Obesity is associated with dysfunctions in lipid and glucose metabolism, which is linked to the development of insulin resistance and type 2 diabetes. The perilipin (PLIN) family of proteins localize to cellular lipid droplets and control lipid flux within cells by coordinating protein-protein interactions. PLIN5 is expressed in highly oxidative tissues and, in skeletal muscle, controls triglyceride lipolysis and β-oxidation of fatty acids, which in turn helps to maintain insulin sensitivity in this tissue.

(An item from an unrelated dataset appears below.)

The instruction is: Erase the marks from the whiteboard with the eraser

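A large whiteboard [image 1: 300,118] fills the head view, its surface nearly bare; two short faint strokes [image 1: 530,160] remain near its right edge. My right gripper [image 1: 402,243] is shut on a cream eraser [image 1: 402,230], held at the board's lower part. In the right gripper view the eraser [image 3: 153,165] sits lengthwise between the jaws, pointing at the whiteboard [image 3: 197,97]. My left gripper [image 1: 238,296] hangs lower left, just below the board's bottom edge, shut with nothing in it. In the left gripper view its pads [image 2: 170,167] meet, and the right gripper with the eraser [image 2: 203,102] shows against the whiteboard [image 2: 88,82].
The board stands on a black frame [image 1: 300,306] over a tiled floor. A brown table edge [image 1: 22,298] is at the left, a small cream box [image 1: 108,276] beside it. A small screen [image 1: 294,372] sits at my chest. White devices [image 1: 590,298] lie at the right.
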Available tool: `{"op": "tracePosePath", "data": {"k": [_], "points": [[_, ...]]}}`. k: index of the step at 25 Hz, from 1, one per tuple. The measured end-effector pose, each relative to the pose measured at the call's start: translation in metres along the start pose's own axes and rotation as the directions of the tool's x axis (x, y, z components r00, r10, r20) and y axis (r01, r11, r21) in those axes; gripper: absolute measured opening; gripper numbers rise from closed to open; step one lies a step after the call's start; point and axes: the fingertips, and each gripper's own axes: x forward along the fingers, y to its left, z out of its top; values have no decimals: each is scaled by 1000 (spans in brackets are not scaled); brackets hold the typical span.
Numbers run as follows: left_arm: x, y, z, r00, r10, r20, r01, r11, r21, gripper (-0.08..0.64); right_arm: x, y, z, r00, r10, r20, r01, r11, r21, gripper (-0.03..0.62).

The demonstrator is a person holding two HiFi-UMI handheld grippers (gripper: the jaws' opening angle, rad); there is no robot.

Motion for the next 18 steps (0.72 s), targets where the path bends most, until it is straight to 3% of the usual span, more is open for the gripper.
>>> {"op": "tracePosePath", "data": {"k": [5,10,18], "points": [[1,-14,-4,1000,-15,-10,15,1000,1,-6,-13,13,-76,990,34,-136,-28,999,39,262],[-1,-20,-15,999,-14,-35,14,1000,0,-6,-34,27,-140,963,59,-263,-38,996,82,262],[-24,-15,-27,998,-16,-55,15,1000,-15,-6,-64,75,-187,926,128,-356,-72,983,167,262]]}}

The aim of this study was to investigate the role of PLIN5 in regulating hepatic lipid and glucose metabolism in lean and obese mice. Initial studies were performed in cultured primary hepatocytes obtained from Plin5-/- mice and wild-type (Wt) control mice. Plin5-/- hepatocytes exhibited remarkable remodeling of lipid metabolism with decreased free fatty acid uptake and oxidation, and decreased triglyceride lipolysis and oxidation of intrahepatic triglyceride-derived fatty acids. Conversely, de novo lipogenesis and triglyceride secretion was increased in Plin5-/- compared with Wt hepatocytes. The net effect of these changes was a decrease in hepatic lipid content.

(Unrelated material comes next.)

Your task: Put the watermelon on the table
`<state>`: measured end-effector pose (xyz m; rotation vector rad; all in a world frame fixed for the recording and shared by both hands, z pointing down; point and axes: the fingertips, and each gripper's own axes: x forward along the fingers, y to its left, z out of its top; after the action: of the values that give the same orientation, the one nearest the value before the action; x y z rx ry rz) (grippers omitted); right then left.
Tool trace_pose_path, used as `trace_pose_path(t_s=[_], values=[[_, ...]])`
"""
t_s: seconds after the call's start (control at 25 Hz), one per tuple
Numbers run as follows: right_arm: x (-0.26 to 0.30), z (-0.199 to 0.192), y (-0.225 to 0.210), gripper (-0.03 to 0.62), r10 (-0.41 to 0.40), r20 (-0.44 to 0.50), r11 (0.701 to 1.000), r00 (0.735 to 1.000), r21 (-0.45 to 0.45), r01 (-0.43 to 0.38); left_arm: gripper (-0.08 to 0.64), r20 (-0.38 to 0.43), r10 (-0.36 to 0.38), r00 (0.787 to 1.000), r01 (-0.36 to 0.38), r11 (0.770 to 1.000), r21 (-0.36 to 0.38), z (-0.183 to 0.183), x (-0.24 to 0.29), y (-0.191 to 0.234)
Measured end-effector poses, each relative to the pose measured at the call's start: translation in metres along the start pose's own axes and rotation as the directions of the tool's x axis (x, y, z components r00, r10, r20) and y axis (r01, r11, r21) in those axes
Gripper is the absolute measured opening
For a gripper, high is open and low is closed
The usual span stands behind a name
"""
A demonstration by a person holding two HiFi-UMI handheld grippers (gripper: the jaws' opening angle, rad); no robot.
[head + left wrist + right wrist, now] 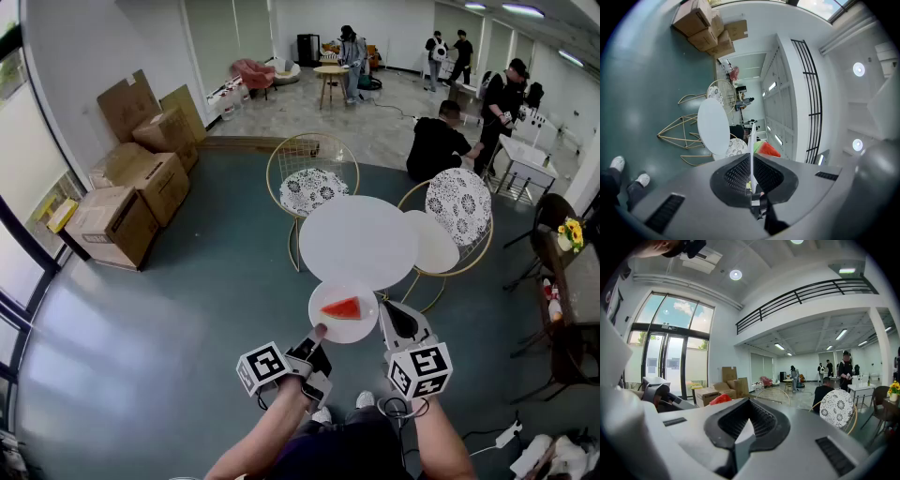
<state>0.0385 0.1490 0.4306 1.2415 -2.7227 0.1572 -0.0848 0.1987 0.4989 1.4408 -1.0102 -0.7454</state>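
Observation:
A red watermelon slice (341, 308) lies on a small white plate (348, 331) held in the air just in front of the round white table (358, 241). My left gripper (319, 331) is shut on the plate's near-left rim. In the left gripper view the plate (752, 143) stands edge-on between the jaws, with the watermelon (765, 149) beyond it and the table (712, 124) further off. My right gripper (386, 315) is at the plate's right rim. In the right gripper view a white wedge of the plate (743, 436) sits between the closed jaws, with the watermelon (720, 399) to the left.
Two gold wire chairs (312, 178) (458, 206) stand behind the table, and a smaller white round top (434, 241) is at its right. Cardboard boxes (117, 220) are stacked at the left wall. A seated person (439, 145) and others are further back. A dark table with flowers (568, 272) is at the right.

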Motion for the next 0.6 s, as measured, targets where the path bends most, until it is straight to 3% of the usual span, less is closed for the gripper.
trace_pose_path(t_s=[0.6], values=[[0.0105,0.0033,-0.0010,0.003,-0.020,0.010,1.000,1.000,0.008,0.020,0.015,-0.028,-0.006,1.000,0.006,1.000,-0.003,0.0082,0.0064,0.0023]])
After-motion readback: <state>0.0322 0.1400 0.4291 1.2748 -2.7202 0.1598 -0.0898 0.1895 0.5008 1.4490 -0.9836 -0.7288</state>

We next generated Plin5 liver-specific knockout mice (Plin5LKO) by crossing Plin5 flox/flox mice with albumin-Cre mice. In vivo studies show that Plin5LKO mice fed a chow diet have similar body mass, body composition, whole-body substrate oxidation rate and blood lipid profiles. Studies in isolated livers demonstrated no significant differences in lipid metabolism between genotypes. Additionally, liver triglyceride content and histology were similar, and triglyceride secretion in conscious mice was unaffected by Plin5 deletion in the liver. Despite this, Plin5LKO mice are glucose intolerant and insulin resistant. When Plin5LKO mice are fed a high fat diet, a mild increase in overall body mass, fat mass and liver weight was observed. Ongoing studies will be directed at understanding the alternative mechanism at which PLIN5 is required to regulate normal glycemic control.